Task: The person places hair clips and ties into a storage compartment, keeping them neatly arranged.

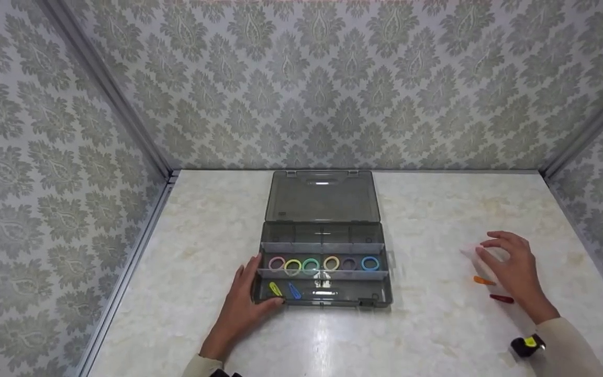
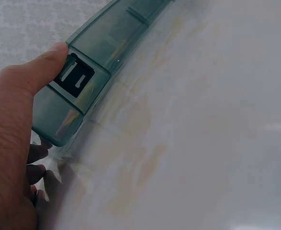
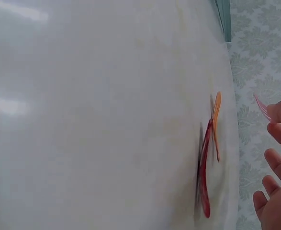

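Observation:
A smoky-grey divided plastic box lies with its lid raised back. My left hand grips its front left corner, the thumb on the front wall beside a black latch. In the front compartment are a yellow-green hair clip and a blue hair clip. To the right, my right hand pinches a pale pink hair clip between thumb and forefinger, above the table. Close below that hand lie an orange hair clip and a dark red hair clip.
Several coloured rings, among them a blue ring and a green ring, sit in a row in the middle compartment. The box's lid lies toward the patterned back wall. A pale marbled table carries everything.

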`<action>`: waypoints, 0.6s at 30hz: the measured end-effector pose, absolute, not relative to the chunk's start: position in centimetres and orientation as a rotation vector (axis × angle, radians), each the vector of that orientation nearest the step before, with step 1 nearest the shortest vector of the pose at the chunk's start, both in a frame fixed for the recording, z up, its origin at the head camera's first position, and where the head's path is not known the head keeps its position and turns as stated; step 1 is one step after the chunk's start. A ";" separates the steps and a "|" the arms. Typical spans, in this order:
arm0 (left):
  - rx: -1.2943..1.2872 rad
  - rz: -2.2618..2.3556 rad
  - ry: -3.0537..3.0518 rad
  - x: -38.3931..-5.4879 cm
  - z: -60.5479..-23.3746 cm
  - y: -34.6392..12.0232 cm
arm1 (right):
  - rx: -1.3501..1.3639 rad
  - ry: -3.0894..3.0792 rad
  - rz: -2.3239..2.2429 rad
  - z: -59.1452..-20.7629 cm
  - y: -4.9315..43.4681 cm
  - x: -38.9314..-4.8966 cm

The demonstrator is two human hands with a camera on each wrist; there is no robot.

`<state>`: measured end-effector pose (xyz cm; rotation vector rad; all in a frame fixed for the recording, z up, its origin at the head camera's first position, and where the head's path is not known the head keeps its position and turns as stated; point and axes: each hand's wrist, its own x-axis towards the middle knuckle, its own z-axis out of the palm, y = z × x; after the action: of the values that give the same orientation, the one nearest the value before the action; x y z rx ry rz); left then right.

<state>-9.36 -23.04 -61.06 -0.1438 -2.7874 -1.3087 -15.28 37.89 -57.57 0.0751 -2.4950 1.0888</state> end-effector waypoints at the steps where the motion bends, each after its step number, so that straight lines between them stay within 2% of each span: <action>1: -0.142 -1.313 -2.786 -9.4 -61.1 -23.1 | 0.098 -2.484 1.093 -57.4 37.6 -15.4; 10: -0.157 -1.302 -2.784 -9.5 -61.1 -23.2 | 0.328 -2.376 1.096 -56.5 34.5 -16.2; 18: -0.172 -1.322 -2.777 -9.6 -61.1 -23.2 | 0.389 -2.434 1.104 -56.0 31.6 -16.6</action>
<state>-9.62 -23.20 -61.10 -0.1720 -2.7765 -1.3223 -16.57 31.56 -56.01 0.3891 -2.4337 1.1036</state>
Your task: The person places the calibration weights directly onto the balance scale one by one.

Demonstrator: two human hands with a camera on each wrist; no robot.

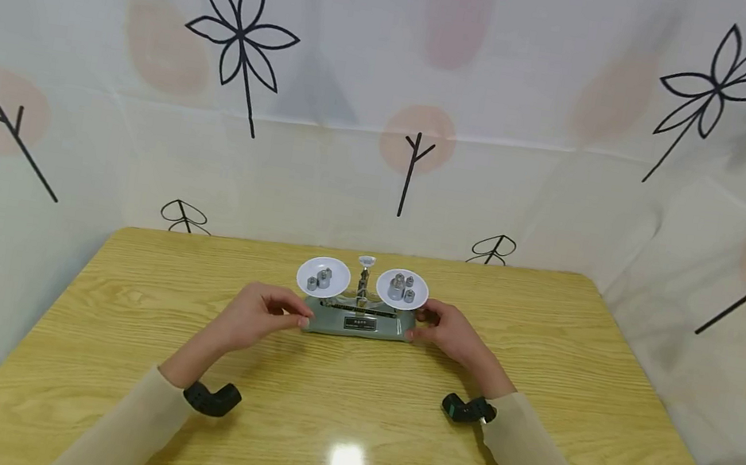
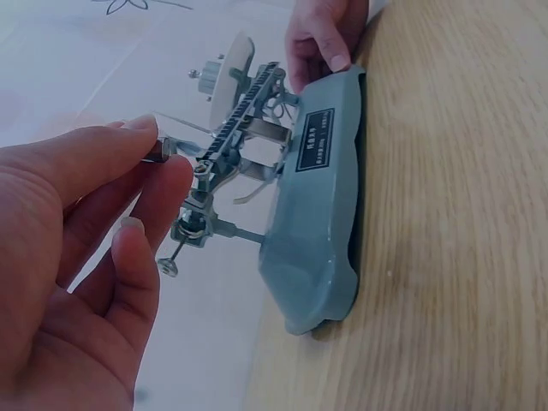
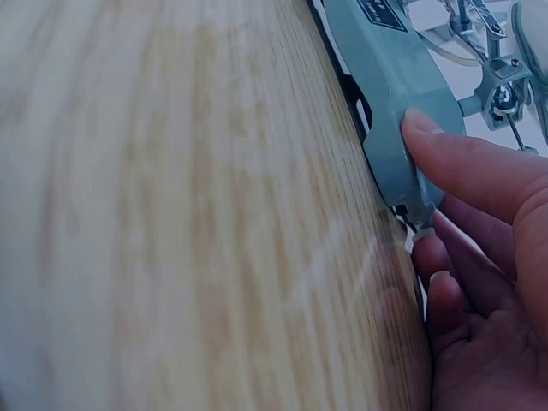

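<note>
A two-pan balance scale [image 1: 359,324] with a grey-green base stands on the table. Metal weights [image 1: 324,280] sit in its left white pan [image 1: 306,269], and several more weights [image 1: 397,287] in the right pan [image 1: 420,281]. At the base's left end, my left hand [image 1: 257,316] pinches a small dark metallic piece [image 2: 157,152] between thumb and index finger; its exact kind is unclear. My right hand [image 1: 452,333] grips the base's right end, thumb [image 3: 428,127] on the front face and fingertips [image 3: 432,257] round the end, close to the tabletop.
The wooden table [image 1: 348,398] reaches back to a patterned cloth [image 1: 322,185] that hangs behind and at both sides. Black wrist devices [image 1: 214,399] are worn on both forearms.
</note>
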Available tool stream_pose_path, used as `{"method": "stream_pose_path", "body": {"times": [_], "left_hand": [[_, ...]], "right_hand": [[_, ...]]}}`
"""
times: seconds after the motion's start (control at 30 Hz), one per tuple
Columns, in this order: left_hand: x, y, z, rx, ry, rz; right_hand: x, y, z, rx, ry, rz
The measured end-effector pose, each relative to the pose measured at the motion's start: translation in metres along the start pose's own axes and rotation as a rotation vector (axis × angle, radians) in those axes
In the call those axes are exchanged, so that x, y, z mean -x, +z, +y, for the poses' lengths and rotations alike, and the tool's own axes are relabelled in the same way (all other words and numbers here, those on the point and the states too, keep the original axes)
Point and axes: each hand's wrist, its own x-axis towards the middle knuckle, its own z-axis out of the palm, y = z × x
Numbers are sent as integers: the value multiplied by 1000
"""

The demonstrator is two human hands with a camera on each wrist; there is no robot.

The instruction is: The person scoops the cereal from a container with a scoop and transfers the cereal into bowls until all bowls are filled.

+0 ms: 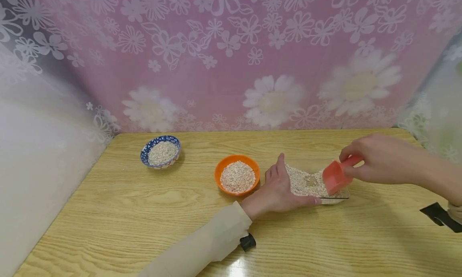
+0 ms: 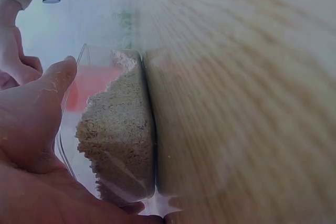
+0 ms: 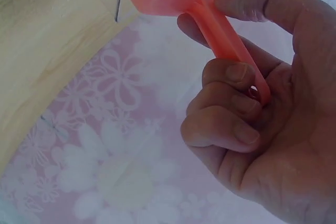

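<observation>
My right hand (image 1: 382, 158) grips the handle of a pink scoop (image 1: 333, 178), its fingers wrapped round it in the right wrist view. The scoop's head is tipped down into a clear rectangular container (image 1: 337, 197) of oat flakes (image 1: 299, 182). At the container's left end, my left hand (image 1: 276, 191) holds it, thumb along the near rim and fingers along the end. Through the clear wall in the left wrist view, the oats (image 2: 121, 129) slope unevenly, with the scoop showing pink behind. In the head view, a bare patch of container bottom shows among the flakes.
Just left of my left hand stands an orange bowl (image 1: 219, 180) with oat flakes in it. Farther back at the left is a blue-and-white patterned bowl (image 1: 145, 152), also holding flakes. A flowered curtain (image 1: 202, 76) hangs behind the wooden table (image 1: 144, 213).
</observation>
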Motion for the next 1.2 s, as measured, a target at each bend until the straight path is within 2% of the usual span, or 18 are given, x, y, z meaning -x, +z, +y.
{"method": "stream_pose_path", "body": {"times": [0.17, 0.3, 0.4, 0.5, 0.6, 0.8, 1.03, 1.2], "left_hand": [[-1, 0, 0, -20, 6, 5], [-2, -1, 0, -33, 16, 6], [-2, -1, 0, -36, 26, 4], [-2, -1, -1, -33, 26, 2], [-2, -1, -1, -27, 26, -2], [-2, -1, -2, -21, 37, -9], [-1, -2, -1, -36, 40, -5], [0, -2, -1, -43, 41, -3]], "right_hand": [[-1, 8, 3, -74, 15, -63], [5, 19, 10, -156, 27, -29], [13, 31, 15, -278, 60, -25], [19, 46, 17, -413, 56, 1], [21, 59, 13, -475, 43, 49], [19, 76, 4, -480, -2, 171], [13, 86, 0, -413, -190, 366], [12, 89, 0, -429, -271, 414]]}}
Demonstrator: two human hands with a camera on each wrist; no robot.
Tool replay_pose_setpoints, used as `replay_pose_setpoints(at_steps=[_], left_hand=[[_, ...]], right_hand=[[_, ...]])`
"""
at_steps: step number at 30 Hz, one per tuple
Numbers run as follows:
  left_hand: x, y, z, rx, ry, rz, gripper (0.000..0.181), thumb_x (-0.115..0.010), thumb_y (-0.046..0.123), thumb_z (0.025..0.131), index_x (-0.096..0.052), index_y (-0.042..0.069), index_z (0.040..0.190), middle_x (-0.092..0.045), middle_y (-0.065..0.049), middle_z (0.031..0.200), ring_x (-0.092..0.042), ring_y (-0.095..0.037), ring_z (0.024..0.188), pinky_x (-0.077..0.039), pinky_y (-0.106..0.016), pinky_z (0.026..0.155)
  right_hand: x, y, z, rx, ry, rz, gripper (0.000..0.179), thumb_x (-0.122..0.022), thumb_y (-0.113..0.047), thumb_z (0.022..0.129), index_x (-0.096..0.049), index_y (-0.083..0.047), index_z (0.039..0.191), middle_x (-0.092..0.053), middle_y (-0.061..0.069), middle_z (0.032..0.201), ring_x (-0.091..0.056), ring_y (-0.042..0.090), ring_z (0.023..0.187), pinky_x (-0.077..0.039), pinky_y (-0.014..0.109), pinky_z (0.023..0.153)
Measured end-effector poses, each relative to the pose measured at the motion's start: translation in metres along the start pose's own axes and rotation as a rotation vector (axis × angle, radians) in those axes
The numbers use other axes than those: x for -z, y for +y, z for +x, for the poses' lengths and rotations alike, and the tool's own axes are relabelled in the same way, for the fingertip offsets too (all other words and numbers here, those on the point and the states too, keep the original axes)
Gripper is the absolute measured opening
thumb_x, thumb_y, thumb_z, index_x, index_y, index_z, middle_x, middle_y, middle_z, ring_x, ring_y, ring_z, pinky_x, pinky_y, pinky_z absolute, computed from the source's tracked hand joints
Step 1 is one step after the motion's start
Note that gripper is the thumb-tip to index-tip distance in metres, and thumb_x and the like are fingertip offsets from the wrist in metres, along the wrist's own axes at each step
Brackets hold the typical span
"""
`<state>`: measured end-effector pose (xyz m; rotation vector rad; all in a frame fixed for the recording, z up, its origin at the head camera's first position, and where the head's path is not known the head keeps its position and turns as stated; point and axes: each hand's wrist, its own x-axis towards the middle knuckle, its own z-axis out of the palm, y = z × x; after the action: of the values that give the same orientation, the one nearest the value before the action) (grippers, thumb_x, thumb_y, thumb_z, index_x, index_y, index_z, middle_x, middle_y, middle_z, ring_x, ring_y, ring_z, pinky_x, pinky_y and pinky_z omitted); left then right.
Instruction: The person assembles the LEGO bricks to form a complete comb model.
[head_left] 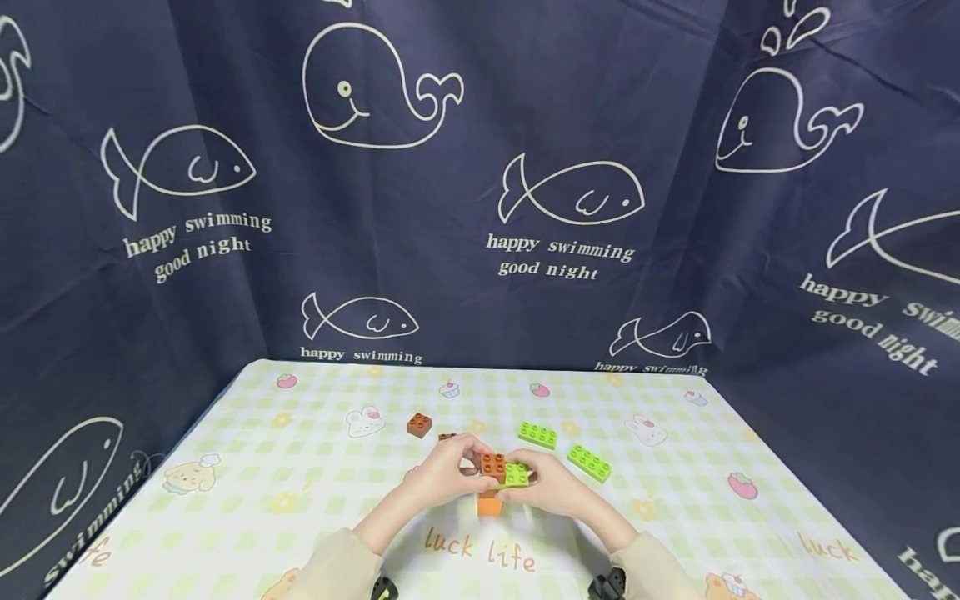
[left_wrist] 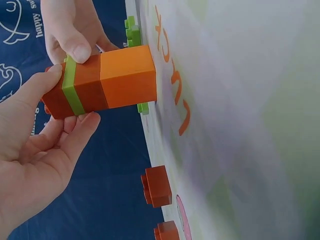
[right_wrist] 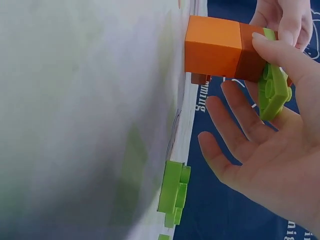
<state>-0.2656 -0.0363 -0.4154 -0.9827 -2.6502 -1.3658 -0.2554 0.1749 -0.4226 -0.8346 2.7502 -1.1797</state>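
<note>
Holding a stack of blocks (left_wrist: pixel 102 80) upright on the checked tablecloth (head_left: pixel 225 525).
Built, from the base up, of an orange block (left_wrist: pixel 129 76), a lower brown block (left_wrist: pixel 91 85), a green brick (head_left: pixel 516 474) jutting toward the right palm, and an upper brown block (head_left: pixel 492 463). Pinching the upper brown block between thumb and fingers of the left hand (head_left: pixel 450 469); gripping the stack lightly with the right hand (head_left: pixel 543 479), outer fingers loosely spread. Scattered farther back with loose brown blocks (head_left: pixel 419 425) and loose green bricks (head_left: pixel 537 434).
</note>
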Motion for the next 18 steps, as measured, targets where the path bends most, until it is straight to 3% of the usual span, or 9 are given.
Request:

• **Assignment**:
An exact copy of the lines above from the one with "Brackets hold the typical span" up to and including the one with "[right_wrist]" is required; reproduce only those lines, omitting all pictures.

• **Solution**:
Brackets hold the typical span
"""
`<state>`: measured end-effector pose (xyz m; rotation vector rad; all in a frame fixed for the recording, z up, its origin at the head camera's first position, and where the head's path is not known the head keeps its position and turns as stated; point and axes: each hand's wrist, its own x-axis towards the middle knuckle, its own z-axis out of the palm, y = z × x; after the action: of the values that give the same orientation, the one nearest the value before the action) (grippers, thumb_x, thumb_y, thumb_z, index_x, index_y, index_z, middle_x, middle_y, middle_z, ring_x, ring_y, ring_z, pinky_x, pinky_y and pinky_z omitted); left then right.
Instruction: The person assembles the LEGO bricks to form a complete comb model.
[head_left] 
[left_wrist] 
[right_wrist] 

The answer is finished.